Familial frontotemporal dementia (FTD), characterized by tau-negative, ubiquitin-positive inclusions at autopsy, is linked to a chromosomal region at 17q21 (FTDU-17), encompassing the gene encoding the microtubule associated protein tau, MAPT. Mutations in MAPT were previously identified in familial FTD with parkinsonism (FTDP-17); however, in FTDU-17 patients, no pathogenic mutations were found in exonic regions consistent with the lack of tauopathy in FTDU-17 brains. Here, we excluded mutations in MAPT by genomic sequencing of 138.5 kb in FTDU-17 patients. Next, to facilitate the identification of the actual underlying genetic defect, we assembled the 6.5 Mb FTDU-17 sequence. Annotation demonstrated that MAPT is surrounded by three highly homologous low-copy repeats (LCRs) in a region of 1.7 Mb. Using evolutionary studies, short tandem repeat-based linkage disequilibrium (LD) and macro-restriction mapping, we demonstrated that these LCRs are at the basis of a series of rearrangements in the MAPT genomic region. One is an inversion that occurred 3 million years ago and resulted in a common polymorphism in humans to date.
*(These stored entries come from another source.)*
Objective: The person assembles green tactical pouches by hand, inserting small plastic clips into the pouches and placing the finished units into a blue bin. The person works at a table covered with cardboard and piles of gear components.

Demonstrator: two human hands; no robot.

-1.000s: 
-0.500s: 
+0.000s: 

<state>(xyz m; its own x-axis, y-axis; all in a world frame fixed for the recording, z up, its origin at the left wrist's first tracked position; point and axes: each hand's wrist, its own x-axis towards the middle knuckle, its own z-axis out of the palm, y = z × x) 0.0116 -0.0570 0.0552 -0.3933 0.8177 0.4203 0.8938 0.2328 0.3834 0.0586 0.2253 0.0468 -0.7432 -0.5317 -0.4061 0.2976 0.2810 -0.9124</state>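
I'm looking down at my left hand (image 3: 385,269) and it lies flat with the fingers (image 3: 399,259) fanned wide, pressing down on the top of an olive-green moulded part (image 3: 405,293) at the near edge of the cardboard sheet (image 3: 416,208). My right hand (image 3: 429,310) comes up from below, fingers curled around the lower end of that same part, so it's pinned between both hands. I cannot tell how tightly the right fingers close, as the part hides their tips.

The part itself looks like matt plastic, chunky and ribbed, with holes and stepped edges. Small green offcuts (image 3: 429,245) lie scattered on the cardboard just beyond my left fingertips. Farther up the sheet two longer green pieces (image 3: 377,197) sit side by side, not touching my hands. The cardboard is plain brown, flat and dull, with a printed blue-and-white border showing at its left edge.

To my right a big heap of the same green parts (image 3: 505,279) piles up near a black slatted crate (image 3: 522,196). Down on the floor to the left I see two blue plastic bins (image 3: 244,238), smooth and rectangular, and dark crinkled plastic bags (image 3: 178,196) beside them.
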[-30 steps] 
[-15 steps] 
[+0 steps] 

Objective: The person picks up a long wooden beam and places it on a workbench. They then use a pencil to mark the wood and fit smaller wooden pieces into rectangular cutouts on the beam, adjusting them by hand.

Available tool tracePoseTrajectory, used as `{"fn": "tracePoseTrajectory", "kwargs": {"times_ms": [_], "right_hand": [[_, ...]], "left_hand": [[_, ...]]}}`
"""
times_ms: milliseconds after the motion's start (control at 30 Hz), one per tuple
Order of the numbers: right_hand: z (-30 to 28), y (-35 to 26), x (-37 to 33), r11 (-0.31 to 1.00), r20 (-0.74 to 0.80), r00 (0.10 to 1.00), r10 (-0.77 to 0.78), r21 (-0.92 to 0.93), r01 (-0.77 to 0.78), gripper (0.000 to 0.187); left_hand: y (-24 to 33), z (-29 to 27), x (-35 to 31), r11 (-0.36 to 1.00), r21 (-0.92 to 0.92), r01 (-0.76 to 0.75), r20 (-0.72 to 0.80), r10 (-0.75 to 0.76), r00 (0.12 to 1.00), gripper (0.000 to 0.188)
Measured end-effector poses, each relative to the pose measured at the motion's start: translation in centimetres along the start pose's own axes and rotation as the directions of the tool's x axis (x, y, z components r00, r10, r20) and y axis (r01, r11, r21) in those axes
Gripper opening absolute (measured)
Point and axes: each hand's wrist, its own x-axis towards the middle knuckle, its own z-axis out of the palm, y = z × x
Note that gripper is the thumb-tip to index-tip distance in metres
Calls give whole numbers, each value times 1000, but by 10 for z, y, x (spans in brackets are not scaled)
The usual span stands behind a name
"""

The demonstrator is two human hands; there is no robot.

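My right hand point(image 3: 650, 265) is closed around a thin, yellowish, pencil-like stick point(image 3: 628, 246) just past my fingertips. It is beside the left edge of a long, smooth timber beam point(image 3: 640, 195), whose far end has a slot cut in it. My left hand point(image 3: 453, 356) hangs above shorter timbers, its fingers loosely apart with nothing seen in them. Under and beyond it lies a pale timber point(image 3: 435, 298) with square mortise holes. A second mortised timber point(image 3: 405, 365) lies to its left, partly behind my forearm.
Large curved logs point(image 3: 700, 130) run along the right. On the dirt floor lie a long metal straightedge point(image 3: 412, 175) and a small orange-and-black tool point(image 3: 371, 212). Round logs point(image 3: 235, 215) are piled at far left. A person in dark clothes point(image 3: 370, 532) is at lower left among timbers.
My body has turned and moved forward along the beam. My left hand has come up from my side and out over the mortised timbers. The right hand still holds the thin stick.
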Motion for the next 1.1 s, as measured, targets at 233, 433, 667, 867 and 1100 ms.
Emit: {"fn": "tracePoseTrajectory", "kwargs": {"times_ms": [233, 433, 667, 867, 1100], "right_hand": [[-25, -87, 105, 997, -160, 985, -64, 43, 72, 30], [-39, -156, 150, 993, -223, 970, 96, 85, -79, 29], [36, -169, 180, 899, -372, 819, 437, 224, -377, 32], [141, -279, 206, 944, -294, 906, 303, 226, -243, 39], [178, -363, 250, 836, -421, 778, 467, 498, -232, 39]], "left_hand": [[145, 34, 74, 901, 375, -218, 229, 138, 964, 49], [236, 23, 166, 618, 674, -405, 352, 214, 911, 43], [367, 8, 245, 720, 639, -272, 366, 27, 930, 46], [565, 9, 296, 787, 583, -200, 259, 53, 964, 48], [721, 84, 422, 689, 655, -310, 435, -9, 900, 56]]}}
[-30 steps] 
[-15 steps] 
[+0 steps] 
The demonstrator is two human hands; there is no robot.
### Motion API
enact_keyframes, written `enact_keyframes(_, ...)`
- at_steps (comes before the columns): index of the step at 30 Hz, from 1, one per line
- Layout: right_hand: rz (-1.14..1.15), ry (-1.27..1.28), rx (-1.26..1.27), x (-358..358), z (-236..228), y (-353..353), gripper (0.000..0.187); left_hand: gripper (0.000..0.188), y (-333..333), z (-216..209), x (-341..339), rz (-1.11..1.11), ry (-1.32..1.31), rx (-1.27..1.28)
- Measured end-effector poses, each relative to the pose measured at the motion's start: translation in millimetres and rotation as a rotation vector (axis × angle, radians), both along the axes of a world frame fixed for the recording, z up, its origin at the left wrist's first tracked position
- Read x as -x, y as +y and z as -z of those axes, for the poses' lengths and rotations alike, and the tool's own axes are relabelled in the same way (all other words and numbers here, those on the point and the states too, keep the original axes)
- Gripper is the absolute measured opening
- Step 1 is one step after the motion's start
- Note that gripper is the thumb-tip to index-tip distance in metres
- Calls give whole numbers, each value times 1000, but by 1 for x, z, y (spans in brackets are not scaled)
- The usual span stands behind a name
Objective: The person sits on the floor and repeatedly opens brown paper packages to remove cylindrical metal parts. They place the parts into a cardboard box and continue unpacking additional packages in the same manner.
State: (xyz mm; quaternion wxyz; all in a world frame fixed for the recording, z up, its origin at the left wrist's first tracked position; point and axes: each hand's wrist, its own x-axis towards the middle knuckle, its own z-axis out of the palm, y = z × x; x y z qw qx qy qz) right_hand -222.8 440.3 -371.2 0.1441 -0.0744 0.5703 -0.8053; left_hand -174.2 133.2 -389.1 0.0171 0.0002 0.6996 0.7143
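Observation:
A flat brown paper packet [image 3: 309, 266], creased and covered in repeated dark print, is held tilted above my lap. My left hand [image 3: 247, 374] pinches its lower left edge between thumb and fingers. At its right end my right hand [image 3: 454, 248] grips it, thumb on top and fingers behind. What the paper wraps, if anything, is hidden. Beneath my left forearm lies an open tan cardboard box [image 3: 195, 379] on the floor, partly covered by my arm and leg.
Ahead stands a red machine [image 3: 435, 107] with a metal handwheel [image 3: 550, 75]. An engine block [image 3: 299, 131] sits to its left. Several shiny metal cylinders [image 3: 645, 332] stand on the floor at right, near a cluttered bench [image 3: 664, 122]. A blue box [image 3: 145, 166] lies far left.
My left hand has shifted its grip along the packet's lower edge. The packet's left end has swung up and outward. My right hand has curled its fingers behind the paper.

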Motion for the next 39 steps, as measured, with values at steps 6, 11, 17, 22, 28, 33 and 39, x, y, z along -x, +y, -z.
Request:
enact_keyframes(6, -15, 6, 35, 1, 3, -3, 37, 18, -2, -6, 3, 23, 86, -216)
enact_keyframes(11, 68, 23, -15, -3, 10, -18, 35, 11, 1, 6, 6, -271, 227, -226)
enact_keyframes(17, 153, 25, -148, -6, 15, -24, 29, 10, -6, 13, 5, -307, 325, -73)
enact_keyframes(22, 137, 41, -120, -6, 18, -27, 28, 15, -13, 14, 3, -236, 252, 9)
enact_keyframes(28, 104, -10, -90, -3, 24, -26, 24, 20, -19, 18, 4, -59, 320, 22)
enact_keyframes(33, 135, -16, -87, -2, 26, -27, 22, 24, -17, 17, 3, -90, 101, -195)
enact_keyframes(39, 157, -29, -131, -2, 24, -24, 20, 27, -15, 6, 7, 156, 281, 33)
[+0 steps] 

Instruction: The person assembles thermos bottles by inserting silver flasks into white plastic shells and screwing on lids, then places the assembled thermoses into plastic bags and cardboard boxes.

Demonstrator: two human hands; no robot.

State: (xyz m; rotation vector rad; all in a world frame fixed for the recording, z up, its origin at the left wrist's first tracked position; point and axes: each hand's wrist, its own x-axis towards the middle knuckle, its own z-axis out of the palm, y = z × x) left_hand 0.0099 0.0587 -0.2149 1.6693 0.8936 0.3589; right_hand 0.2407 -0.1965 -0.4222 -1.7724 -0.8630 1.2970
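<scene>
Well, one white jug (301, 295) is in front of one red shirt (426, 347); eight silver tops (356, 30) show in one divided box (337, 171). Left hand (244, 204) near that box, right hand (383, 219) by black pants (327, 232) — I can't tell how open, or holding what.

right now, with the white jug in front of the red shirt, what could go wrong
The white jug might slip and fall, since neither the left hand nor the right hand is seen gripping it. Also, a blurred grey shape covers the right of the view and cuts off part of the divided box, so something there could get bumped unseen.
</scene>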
This inversion plus flanking LCRs spanned ~1.3 Mb and was shown to underlie the extended LD and haplotypes H1 and H2 across MAPT. However, in the FTDU-17 families, we ascertained segregation analysis precluding a relationship between the FTDU-17 and the H1/H2 inversion. The presence of multiple homologous LCRs in the region predicts that other potentially more complex genomic rearrangements might be underlying FTDU-17.


{dagger} The authors wish it to be known that, in their opinion, the first two authors should be regarded as joint First Authors.